# 30cm cube Resurrected



## coldmantis (Apr 5, 2010)

So this was the tank long ago and has been shut down and put in storage for a while now.

old setup

Decided to Resurrect this tank today.

*Equipment*

30cm cuba from ai
18w PL 30cm from ai
up aqua hob canister filter
Netlea Brown
Some black Rocks
maybe 50w tetra heater from Walmart

*Livestock*
to be announced

*Plants*

*Background*

Something really Red (unknown purple plant for now, until I find a nice red plant)

*Midground*

Staurogyne Repens
Blyxa Japonica
Downoi

*Foreground*

Four Leaf Clover (Marsilea Quadrifolia)

*Misc*

Pheonix, Flame and Mini Pellia Stones

*March 3rd 2013*

Start of tank, went to ai today to get the 30cm PL light. It was on sale for $27, you can really tell buy looking and touching it that it's $27 lol but it looks way nicer then the clip on ai lights for $15.

I decided on this scape










Stand is perfect for this Hang on back Canister Filter










Now I don't really want to wait 2-3 months for this tank to cycle so I decided to do a force cycle, It will be completely cycled in about a week or under.

Time to clean the 45 gallon tall.










Rinsed all the media from my Ehiem 2217 filter










Yummy Fish Poop water










Filling the tank with Dirty Water










Hopefully it clears up in a day or two


----------



## greg (Apr 29, 2012)

Nice looking setup. I'll be looking for more pictures soon. One day I hope to have enough experience and knowledge to grow aquatic plants as well as you do 

Greg


----------



## brapbrapboom (Sep 2, 2009)

Yummy water!!  Another setup to stalk and see its progress 

Sent from my Galaxy Nexus using Tapatalk 2


----------



## tom g (Jul 8, 2009)

*hey*

welcome back coldmantis look forward to seeing your work again .


----------



## coldmantis (Apr 5, 2010)

The water cleared up faster then I though it would, good old canister filter for you. Cleared up in like 3-4 hours.










Had some spare parts lying around so I decided to build another Paintball Co2 Regulator, all the wrenching made my hand hurt now  I'm really debating whether I should go Pressurized for this setup or not. I already have 2 co2 setups running on 2 tanks and I have two spare tanks. If I decide to use this one that means I will only have 1 spare co2 tank for 3 fish tanks. Don't really feel like filling the co2 tank everytime it runs out. I rather have 2 spare tanks so I can go anytime I want. decisions decisions.....


----------



## NuclearTech (Mar 23, 2008)

I hope you do decide to use the Marsilea spp. It's my favourite foreground plant. Way back when I had some it grew great for me in a no CO2 tank. You're right, I haven't seen it lately either.

Looking forward to this.


----------



## coldmantis (Apr 5, 2010)

*March 5th 2013*

So much poop has settled on the substrate. I siphoned out as much as I could, the rest I stirred up the substrate and let the filter suck in the rest.
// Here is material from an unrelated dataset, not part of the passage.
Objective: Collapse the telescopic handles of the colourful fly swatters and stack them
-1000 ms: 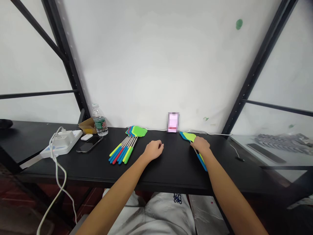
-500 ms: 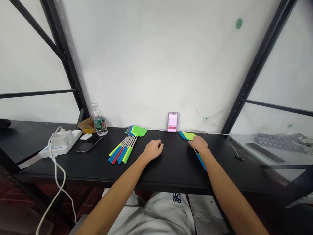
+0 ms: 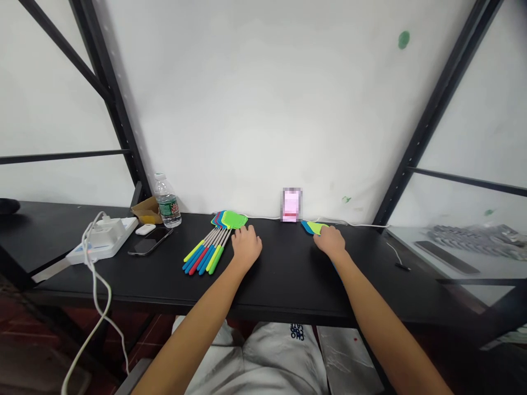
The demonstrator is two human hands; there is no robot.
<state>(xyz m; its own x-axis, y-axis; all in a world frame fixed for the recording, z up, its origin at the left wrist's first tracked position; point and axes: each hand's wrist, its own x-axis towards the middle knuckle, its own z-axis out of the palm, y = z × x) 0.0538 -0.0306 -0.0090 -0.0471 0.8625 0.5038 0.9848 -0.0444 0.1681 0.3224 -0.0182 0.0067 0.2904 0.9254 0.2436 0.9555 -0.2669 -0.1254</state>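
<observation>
A fanned bunch of fly swatters point(image 3: 214, 250) lies on the black table, with green, yellow, blue and red handles and a green head on top. Just right of their thin shafts is my left hand point(image 3: 247, 246), open, fingers a little apart and holding nothing. My right hand point(image 3: 330, 241) is closed over the necks of a smaller group of fly swatters point(image 3: 316, 227), whose yellow and blue heads poke out past the fingers. My hand and forearm cover most of their handles, and the fingertips are hidden.
Leaning on the wall is a blurred pink-screened device point(image 3: 291, 205). To the left stand a water bottle point(image 3: 167, 203), a cardboard box point(image 3: 147, 211), a dark phone point(image 3: 150, 242), a white case point(image 3: 145, 229) and a power strip point(image 3: 107, 241) with hanging cables. A black-tipped cable point(image 3: 402, 267) lies at the right.
My left hand has moved left and slightly away from me, up to the fanned swatters, with its fingers extending. My right hand has shifted slightly left, and its swatters' handles are now mostly covered.
</observation>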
I must of drained and flooded 3-4 times, I even cleaned the filter twice. It looked like a ehiem canister filter that hasn't been cleaned in a year it was nasty!!.
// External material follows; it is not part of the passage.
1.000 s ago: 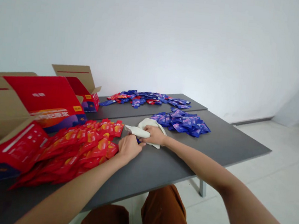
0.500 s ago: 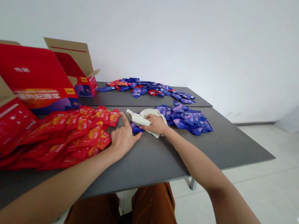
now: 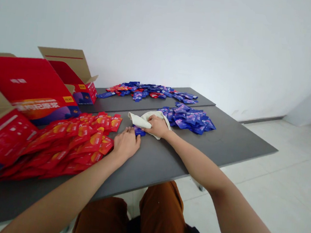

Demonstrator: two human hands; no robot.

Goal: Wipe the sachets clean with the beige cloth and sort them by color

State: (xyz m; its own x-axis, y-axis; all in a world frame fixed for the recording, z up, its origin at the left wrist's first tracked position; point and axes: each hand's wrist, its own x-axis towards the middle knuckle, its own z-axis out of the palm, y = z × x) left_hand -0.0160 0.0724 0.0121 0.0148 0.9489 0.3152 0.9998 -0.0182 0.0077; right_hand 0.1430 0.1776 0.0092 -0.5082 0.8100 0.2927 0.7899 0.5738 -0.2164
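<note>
A cream-white cloth (image 3: 141, 121), folded and bunched, is in my right hand (image 3: 157, 126), with the fingers closed around it just above the table. From under the cloth's left side pokes a small blue sachet (image 3: 139, 131). My left hand (image 3: 125, 143) rests on the table at that sachet's left end, fingers curled together and thumb tucked in against it; the fingertips are partly hidden. Close on its left spreads a large heap of red sachets (image 3: 86, 139) with orange prints. Beyond my right hand, to the right, lies a pile of blue sachets (image 3: 190, 119).
Two open red-and-blue cardboard boxes stand on the left, a near one (image 3: 31, 85) and a farther one (image 3: 87, 91). Along the back, mixed blue and red sachets (image 3: 149, 91) lie spread out near the wall. The dark grey table (image 3: 162, 161) ends just before my knees.
My left hand has drawn in its outstretched index finger and thumb and closed at the blue sachet. My right hand still grips the cloth in nearly the same place. The view has shifted slightly.
</note>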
unfortunately I made a big mistake I was afraid I wouldn't have enough four leaf clover to cover the tank so I ripped out my entire carpet on my 0.9g cube tank. This is what the 0.9g tank looked like video and this is what it looked like after 










These are the clumps of clover I took out, it doesn't look like much because it's all clumped together, but after I separated the plant into 2 lobed nodes I realized I had enough to completely cover the foot print of a standard 10 gallon. I had so much that I could plant the 30cm cube, replant the 0.9g cube and make like 9 pots to sell.










Here is the fully planted tank, I wanted Mini Pellia stones on the right front corner but I realized that I never made any lol, so in it's place is temp christmas moss stones.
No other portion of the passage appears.